Impossibile immaginare Martesana senza Vincenzo Santoro al lavoro in laboratorio: resterà vicino ai suoi pasticceri? Martesana è anzitutto una pasticceria storica, un’icona milanese, un’esperienza di gusto unica e intramontabile. I pasticceri che lavorano nel gruppo sono esperti in cui abbiamo riposto la nostra massima fiducia e che costituiscono segretamente tutte le nostre ricette.

2. La testimonianza di Diego Crosara, Pasticceria Marchesi 1824

È entrato in Marchesi nel 2018, come è cambiato il suo ruolo in questi anni? Da coordinatore delle attività di laboratorio mi sono spostato prevalentemente sulla parte creativa, con studio e revisione delle ricette e nuove proposte. Abbiamo una decina di pasticceri, lavoriamo per i pdv a Milano ma anche per quello di Londra, dove ci sono altri tre pasticceri per la produzione di alcuni prodotti in loco e la finitura.

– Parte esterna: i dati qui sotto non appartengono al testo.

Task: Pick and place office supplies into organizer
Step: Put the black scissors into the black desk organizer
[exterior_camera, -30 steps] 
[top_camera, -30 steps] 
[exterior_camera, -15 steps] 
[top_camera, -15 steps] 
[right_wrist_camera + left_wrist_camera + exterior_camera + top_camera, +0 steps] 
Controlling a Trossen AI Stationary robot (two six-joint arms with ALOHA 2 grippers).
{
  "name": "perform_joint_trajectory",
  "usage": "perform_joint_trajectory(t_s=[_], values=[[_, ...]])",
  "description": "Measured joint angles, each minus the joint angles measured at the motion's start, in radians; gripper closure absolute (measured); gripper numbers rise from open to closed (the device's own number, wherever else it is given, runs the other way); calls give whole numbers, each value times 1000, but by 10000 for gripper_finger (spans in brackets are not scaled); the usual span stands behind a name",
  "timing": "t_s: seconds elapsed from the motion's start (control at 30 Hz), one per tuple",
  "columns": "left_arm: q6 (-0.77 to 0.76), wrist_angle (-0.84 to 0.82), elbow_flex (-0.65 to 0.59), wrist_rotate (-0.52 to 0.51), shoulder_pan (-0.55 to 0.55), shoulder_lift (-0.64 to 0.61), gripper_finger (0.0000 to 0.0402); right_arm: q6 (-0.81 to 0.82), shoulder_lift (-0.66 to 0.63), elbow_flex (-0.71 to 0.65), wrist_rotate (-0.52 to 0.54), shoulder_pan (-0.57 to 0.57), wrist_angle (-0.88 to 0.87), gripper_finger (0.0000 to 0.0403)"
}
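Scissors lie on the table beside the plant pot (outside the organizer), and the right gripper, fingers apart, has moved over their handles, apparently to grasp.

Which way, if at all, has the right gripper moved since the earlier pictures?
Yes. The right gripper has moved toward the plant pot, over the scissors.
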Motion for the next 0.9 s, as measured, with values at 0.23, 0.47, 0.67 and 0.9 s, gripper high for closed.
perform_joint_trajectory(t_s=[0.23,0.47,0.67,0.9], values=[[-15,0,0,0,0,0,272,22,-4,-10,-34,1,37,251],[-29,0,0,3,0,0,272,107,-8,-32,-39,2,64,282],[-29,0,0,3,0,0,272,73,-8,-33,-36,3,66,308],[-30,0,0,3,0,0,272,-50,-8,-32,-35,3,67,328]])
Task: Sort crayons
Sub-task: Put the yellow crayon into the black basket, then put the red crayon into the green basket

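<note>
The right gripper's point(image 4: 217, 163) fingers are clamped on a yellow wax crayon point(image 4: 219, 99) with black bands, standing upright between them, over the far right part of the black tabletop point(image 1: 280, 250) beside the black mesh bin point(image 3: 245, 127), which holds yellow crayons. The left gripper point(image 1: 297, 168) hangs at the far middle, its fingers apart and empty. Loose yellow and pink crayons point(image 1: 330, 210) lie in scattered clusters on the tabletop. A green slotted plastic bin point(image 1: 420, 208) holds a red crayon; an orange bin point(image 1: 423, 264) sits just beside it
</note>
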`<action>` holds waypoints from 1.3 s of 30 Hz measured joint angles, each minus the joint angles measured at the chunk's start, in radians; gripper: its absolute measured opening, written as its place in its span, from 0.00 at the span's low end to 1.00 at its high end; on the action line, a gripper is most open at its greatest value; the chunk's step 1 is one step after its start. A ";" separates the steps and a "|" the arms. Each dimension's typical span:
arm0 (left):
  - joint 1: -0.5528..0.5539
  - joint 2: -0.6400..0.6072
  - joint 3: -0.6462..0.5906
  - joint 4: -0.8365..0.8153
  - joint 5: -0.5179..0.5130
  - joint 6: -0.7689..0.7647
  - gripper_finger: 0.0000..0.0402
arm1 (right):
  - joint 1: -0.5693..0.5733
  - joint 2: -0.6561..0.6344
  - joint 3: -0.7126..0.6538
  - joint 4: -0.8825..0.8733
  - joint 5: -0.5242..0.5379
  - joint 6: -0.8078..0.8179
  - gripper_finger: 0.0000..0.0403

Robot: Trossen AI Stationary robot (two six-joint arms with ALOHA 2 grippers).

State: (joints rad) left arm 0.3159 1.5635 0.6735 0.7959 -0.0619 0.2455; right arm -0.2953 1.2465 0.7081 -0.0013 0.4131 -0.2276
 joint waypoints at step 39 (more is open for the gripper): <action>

Come si lavora con una proprietà come Prada, un grande gruppo del lusso? La proprietà è molto attenta, sentiamo molto vicina la famiglia Bertelli. Lorenzo Bertelli, figlio di Miuccia Prada, ha un palato fine e quello con lui è un confronto molto aperto e approfondito. Rispetto a una pasticceria artigianale a conduzione familiare, siamo diversi, più “azienda” in alcune fasi. Penso all’ideazione di nuovi prodotti, non è una procedura così immediata come può essere in una pasticceria di famiglia. Ogni progetto richiede il giusto tempo, anche sei mesi o un anno: un brand così importante non mette certo un dolce in vetrina con improvvisazione.

Una impronta manageriale, insomma. Sì, ma dal lato artistico la creatività è preservata. C’è un approccio gestionale e una attenzione alta alle procedure, come è normale che sia. La forza di un’azienda grande e strutturata nella proprietà si vede nella ricerca e selezione dei fornitori, per esempio. Su questo, peraltro, ho impostato io stesso dei paletti: usiamo in prevalenza prodotti italiani, in tutto quello per cui è possibile, farine, zucchero, uova, burro. Altri campi in cui si sente l’approccio da azienda è la selezione del personale e l’attenzione alla sostenibilità ambientale; su questo aspetto la proprietà è molto sensibile.